* **Collected data**:
· · · ·

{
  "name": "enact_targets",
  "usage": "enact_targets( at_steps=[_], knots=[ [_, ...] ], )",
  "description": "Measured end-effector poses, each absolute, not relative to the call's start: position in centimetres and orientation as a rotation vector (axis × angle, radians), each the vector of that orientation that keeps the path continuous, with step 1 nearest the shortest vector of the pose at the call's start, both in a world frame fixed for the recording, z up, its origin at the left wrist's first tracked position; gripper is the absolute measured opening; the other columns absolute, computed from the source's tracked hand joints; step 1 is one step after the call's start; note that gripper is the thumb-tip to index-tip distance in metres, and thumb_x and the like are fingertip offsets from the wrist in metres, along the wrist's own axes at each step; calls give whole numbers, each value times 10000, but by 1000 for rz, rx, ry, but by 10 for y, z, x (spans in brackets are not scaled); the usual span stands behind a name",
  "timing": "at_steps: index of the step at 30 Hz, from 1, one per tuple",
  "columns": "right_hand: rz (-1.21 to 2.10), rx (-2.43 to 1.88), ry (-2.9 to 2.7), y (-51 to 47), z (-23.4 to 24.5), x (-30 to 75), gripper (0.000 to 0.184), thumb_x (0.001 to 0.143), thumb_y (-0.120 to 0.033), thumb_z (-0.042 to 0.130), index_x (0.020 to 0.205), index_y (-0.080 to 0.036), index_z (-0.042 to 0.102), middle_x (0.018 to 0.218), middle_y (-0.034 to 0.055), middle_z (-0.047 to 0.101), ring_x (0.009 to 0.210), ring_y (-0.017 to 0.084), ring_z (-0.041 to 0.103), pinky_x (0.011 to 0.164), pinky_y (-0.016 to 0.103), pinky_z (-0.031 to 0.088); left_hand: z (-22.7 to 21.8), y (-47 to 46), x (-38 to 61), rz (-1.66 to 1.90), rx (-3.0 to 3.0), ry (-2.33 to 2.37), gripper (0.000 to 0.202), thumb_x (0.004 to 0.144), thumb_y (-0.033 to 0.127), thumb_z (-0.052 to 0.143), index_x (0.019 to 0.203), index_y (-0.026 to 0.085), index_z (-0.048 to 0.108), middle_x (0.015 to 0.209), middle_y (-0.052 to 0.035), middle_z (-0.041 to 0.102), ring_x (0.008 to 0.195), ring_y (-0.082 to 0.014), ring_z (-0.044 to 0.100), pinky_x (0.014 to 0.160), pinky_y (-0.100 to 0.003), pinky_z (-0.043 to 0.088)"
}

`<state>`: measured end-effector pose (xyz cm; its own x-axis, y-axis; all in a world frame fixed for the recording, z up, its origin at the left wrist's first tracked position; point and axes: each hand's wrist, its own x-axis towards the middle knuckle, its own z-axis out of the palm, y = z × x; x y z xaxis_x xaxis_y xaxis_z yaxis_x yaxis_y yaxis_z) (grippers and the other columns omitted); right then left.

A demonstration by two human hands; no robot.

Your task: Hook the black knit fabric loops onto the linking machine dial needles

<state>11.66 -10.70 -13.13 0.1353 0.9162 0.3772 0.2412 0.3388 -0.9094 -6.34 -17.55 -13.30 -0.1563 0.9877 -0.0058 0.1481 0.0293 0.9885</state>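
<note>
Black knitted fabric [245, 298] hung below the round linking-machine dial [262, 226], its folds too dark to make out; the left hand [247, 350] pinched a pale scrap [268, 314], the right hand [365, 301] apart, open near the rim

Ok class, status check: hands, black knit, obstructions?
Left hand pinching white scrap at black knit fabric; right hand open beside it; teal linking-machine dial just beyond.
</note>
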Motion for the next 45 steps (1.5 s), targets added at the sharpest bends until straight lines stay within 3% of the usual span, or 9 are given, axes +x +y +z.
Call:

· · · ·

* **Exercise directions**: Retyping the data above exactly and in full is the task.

* **Task response**:
{
  "name": "enact_targets",
  "usage": "enact_targets( at_steps=[_], knots=[ [_, ...] ], )",
  "description": "Measured end-effector poses, each absolute, not relative to the call's start: position in centimetres and orientation as a rotation vector (axis × angle, radians), each the vector of that orientation that keeps the path continuous, with step 1 nearest the shortest vector of the pose at the call's start, both in a world frame fixed for the recording, z up, its origin at the left wrist's first tracked position; gripper is the absolute measured opening; the other columns absolute, computed from the source's tracked hand joints; step 1 is one step after the call's start; note that gripper is the thumb-tip to index-tip distance in metres, and thumb_x and the like are fingertip offsets from the wrist in metres, along the wrist's own axes at each step; calls give whole numbers, each value times 10000, but by 1000 for rz, rx, ry, but by 10 for y, z, x (spans in brackets are not scaled); the usual span stands behind a name",
  "timing": "at_steps: index of the step at 30 Hz, from 1, one per tuple",
  "columns": "right_hand: rz (-1.21 to 2.10), rx (-2.43 to 1.88), ry (-2.9 to 2.7), y (-51 to 47), z (-23.4 to 24.5), x (-30 to 75), gripper (0.000 to 0.184), thumb_x (0.001 to 0.143), thumb_y (-0.120 to 0.033), thumb_z (-0.042 to 0.130), index_x (0.020 to 0.205), index_y (-0.080 to 0.036), index_z (-0.042 to 0.102), middle_x (0.018 to 0.218), middle_y (-0.034 to 0.055), middle_z (-0.047 to 0.101), ring_x (0.009 to 0.210), ring_y (-0.017 to 0.084), ring_z (-0.041 to 0.103), pinky_x (0.011 to 0.164), pinky_y (-0.016 to 0.103), pinky_z (-0.031 to 0.088); left_hand: z (-22.7 to 21.8), y (-47 to 46), x (-38 to 61), rz (-1.66 to 1.90), rx (-3.0 to 3.0), ry (-2.33 to 2.37), gripper (0.000 to 0.202), thumb_x (0.004 to 0.144), thumb_y (-0.033 to 0.127), thumb_z (-0.052 to 0.143), index_x (0.019 to 0.203), index_y (-0.026 to 0.085), index_z (-0.048 to 0.108), middle_x (0.015 to 0.209), middle_y (-0.052 to 0.035), middle_z (-0.041 to 0.102), ring_x (0.008 to 0.195), ring_y (-0.082 to 0.014), ring_z (-0.044 to 0.100), pinky_x (0.014 to 0.160), pinky_y (-0.100 to 0.003), pinky_z (-0.043 to 0.088)"
}

`<state>`: measured end-effector pose (xyz cm; its own x-axis, y-axis; all in a world frame fixed for the recording, z up, its origin at the left wrist's first tracked position; point and axes: each hand's wrist, its own x-axis towards the middle knuckle, its own z-axis out of the palm, y = z × x; x y z xaxis_x xaxis_y xaxis_z yaxis_x yaxis_y yaxis_z) (grippers and the other columns omitted); right then left.

A demonstration by two human hands; no robot.

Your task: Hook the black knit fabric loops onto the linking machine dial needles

<state>11.66 -10.70 -13.13 0.1353 0.9162 0.3772 0.2412 0.3388 -0.9094 -6.34 -17.55 -13.30 -0.1563 0.9877 -0.0058 0.1481 0.0293 0.9885</state>
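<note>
Black knitted fabric [245, 298] hung below the round linking-machine dial [262, 226], its folds too dark to make out; the left hand [247, 350] pinched a pale scrap [268, 314], the right hand [365, 301] apart, open near the rim

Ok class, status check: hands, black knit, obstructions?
Left hand pinching white scrap at black knit fabric; right hand open beside it; teal linking-machine dial just beyond.
</note>
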Motion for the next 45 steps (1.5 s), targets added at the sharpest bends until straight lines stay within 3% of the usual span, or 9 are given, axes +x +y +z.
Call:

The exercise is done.